Karin Holl
Mikrohistorikerin
Zu meinen liebsten Kindheitserinnerungen gehören die Geschichten
meiner Oma. Mit ihren Erzählungen verstand sie es, ihre eigene Kindheit
Ende des 19. Jahrhunderts vor meinen Augen lebendig werden zu lassen.

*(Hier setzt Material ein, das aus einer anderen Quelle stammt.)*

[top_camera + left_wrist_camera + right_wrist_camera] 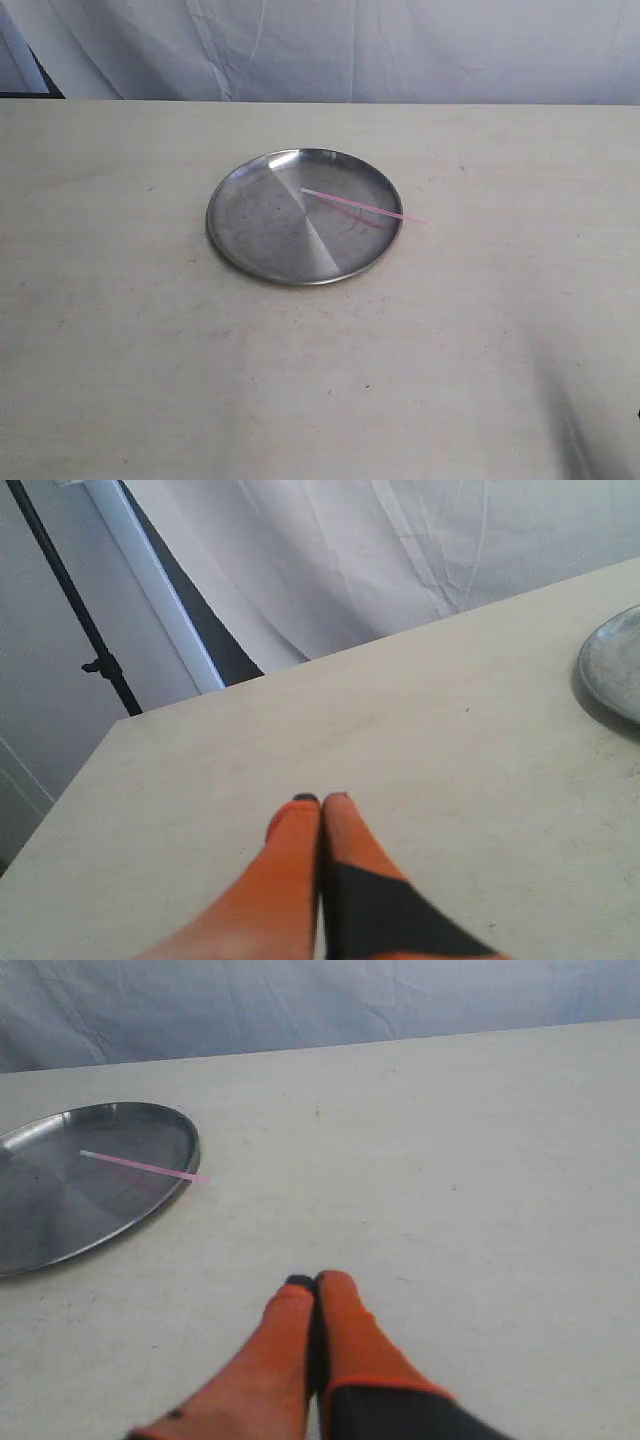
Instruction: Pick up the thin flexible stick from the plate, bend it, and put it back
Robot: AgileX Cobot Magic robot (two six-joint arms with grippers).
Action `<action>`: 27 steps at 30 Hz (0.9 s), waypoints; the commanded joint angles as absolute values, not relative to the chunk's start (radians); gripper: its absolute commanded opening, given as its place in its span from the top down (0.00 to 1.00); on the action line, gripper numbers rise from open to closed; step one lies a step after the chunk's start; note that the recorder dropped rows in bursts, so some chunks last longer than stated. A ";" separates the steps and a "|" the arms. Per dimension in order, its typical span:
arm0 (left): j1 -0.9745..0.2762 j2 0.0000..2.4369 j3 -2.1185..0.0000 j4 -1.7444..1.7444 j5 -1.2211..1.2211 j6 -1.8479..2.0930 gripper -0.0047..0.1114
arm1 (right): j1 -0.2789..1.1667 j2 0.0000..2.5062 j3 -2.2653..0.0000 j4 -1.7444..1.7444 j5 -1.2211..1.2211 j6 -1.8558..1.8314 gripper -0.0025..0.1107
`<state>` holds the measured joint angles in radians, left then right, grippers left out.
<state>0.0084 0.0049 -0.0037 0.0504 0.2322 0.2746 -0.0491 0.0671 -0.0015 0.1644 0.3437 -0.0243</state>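
Both pairs of jaws are pressed together, empty. I risk flicking the overhanging stick (365, 207) off the plate (250, 225) when pinching.

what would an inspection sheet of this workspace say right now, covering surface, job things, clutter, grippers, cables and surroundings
surface: pale table, faint scuffs and specks
job's things: plate lies flat near the table's middle; thin flexible stick lies straight on it, one end near the plate's centre, the other overhanging the rim on the right-arm side
clutter: nothing seen
grippers: left gripper shut and empty, apart from the plate; right gripper shut and empty, apart from the plate and stick
cables: nothing seen
surroundings: white cloth backdrop behind the table; dark stand pole beyond the table's corner in the left wrist view
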 commanded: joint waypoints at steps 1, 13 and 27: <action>0.008 0.000 0.000 0.049 0.219 0.270 0.96 | -0.046 0.068 0.000 0.103 0.198 -0.031 0.97; 0.008 0.000 0.000 0.049 0.224 0.270 0.96 | -0.044 0.064 0.000 0.734 -0.297 0.545 0.97; 0.008 0.000 0.000 0.049 0.224 0.270 0.96 | -0.044 0.339 -0.482 0.000 0.267 0.518 0.97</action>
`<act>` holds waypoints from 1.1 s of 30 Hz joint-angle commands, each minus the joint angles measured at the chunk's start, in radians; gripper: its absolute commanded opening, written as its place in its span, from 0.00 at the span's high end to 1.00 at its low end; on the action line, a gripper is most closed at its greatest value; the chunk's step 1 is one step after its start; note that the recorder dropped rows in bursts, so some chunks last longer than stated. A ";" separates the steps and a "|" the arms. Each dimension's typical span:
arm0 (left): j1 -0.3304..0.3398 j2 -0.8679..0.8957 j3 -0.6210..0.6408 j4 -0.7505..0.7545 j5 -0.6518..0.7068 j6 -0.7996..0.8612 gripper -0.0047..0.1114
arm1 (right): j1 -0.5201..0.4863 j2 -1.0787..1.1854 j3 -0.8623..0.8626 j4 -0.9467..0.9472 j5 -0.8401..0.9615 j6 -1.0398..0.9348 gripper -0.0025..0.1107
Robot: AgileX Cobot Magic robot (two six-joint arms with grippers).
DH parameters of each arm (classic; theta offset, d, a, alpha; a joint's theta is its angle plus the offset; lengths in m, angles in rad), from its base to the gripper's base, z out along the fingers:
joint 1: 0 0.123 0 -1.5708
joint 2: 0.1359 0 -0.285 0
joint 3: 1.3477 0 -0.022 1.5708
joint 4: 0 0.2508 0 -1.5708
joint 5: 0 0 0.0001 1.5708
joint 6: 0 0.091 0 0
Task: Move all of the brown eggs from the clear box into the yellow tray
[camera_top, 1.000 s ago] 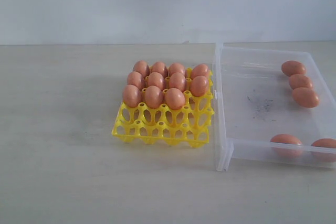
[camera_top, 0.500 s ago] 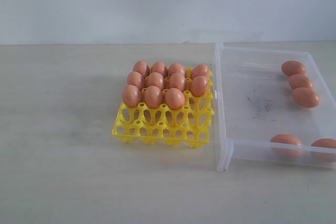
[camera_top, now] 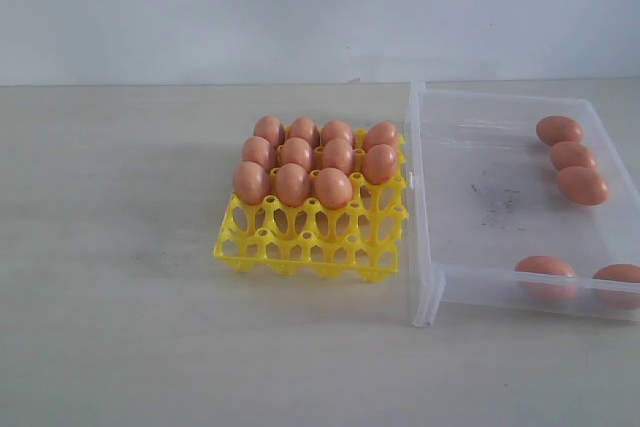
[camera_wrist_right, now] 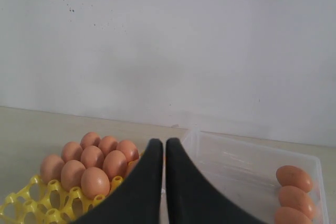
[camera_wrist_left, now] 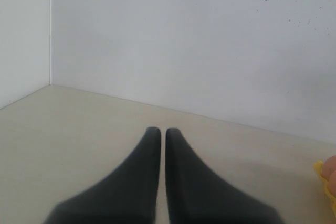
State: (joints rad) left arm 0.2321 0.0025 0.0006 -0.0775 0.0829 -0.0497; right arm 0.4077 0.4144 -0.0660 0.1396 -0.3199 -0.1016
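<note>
On the table [camera_top: 120, 327] nothing moved this second: five brown eggs [camera_top: 571, 155] wait in the clear box [camera_top: 424, 292], yellow tray [camera_top: 305, 244] part full. Left gripper [camera_wrist_left: 158, 132], right gripper [camera_wrist_right: 158, 142]: fingers together, empty.

The exterior view looks down across the bench [camera_top: 120, 327] toward the wall [camera_top: 300, 7]. The wrist views sit low behind the left pincer [camera_wrist_left: 163, 132] and right pincer [camera_wrist_right: 164, 142], facing that wall; the right shares the yellow tray [camera_top: 300, 247] and clear box [camera_top: 470, 237] (the left, only the tray's edge).

Partly beyond the exterior view's right edge: one brown egg [camera_top: 621, 275] and the near corner of the clear box [camera_top: 490, 287].
</note>
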 commanded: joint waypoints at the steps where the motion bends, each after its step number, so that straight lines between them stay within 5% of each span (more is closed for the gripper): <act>1: 0.002 -0.002 -0.001 -0.009 -0.007 -0.009 0.93 | 0.000 -0.003 0.005 0.002 0.002 -0.001 0.98; 23: 0.002 -0.002 -0.001 -0.009 -0.007 -0.009 0.93 | 0.000 -0.003 0.005 0.002 0.002 -0.001 0.98; 26: 0.002 -0.002 -0.001 -0.076 -0.121 -0.044 0.93 | 0.000 -0.003 0.005 0.002 0.002 -0.001 0.98; 28: 0.000 -0.002 -0.001 -0.174 -0.292 -0.248 0.93 | 0.000 -0.003 0.005 0.002 0.002 -0.001 0.98; 30: -0.009 -0.002 -0.008 -0.091 -0.359 -0.440 0.93 | 0.000 -0.003 0.005 0.002 0.002 -0.001 0.98; 33: -0.033 0.014 -0.059 0.404 -0.539 -0.854 0.93 | 0.000 -0.003 0.005 0.002 0.002 -0.001 0.98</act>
State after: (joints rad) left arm 0.2199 0.0025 -0.0171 -0.0205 -0.2727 -0.5644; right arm 0.4077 0.4144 -0.0660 0.1396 -0.3199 -0.1016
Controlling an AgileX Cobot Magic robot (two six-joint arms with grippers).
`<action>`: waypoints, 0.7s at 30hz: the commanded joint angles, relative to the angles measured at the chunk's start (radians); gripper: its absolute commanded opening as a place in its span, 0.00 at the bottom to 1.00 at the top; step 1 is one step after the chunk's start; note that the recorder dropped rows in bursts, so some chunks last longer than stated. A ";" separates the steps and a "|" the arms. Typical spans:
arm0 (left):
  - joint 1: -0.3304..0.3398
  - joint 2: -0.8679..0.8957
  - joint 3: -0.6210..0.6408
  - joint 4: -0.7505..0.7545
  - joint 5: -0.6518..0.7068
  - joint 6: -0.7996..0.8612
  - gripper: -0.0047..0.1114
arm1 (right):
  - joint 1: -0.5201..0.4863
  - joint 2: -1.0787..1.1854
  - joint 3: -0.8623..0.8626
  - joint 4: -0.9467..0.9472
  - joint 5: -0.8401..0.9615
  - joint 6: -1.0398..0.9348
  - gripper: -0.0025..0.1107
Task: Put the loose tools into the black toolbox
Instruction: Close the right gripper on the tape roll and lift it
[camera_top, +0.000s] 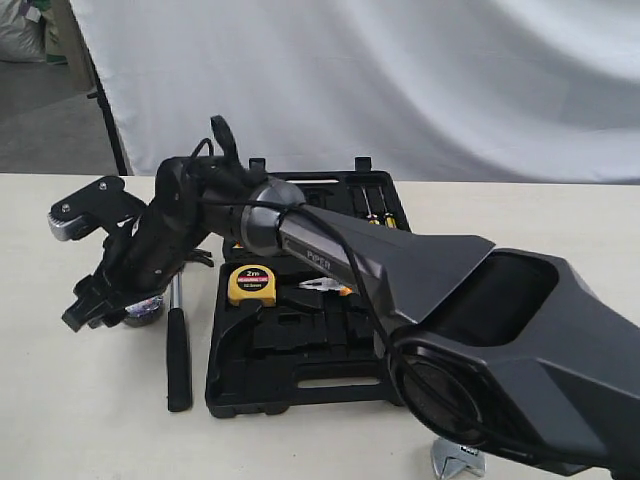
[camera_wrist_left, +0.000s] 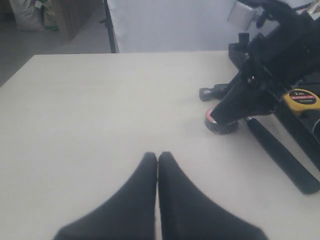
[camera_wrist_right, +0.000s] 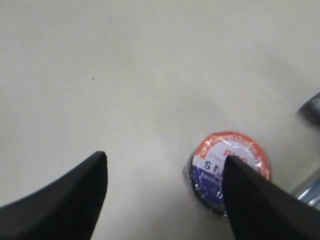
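The small dark roll of tape (camera_wrist_right: 220, 165), with an orange, white and blue label, lies flat on the table (camera_top: 60, 400) left of the black toolbox (camera_top: 300, 362). My right gripper (camera_wrist_right: 165, 159) reaches across and hangs open just above the tape roll (camera_top: 147, 312), one finger (camera_wrist_right: 260, 200) over its edge. The hammer (camera_top: 178, 350) lies beside the toolbox, black handle toward the front. The wrench (camera_top: 457, 461) shows only its silver jaws under the arm at the front. My left gripper (camera_wrist_left: 158, 156) is shut and empty over bare table, well short of the tape roll (camera_wrist_left: 221, 126).
The toolbox lies open, holding a yellow tape measure (camera_top: 252, 285), orange-handled pliers (camera_top: 325, 288) and screwdrivers (camera_top: 378, 208). The right arm's bulk (camera_top: 480, 320) covers the box's right half. A white backdrop hangs behind the table.
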 joint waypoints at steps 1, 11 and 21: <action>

Staunend hörte ich von einer Zeit, in der man das Wasser vom Dorfbrunnen
holen musste, es keine Elektrizität und keine Autos gab. Dennoch
dachte Oma mit Freude an diese Zeit zurück und weckte so in mir das
Interesse an das Leben in früheren Zeiten. Im Geschichtsunterricht
lernt man viel über die großen politischen Ereignisse; es bleibt
kaum Zeit, über ihre Auswirkungen auf die Bevölkerung einzugehen.
Als ich vor 25 Jahren begann, mich mit meinen Vorfahren zu beschäftigen,
interessierte mich vor allem dieser Aspekt. Dabei beschränkte ich
mich auf die Personen, die in meinem Heimatdorf Guntersblum lebten. Die
umfangreichen und gut erhaltenen Gemeindearchivalien ermöglichten
mir, vieles darüber herauszufinden.
Guntersblum gehörte seit etwa 1240 zur Grafschaft Leiningen, ein
kleineres Gebiet neben einem großen Nachbarn, der Kurpfalz. Alles, was
die Kurpfalz betraf, wirkte sich auch auf Leiningen aus. Im
reichhaltigen fürstlich leiningischen Archiv in Amorbach fand ich die
Gründe, warum die regierenden leiningischen Grafen vor dem pfälzischen
Erbfolgekrieg ihr Land verließen und so ihre Untertanen den
Übergriffen der Franzosen auslieferten, was für einige meiner
bäuerlichen Vorfahren den Tod bedeutete; oder, warum danach die
gräfliche Kasse so leer war, dass z. B. die Dienerschaft oft nicht
bezahlt wurde, wozu ein anderer Vorfahr gehörte. Wieder ein anderer
verließ die Grafschaft aus Angst vor Repressalien, weil er zuviel
über die üblen Verhaltensweisen eines weiteren Grafen wusste.
Genau wie meine Oma erzählte ich da und dort meine Geschichten, bis
mir ein Freund riet, sie aufzuschreiben. So entstanden neben einigen
Artikeln in den Jahrbüchern des Landkreises Mainz-Bingen die größeren
Abhandlungen "Guntersblumer Geschichte(n)" (1997), "Kreißler -
Chrysler, eine Auswanderungsgeschichte" (2001) und "Guntersblum, vom
leiningischen Dorf zur Residenz" (2008).
Aufgewachsen im ehemals leiningischen Guntersblum und nach mehreren
Jahren im pfälzischen Frankenthal lebe ich heute wieder in einem
ehemals leiningischen Dorf, Mühlheim. Damit bin ich gewissermaßen
wieder in das Land meiner Vorfahren zurückgekehrt.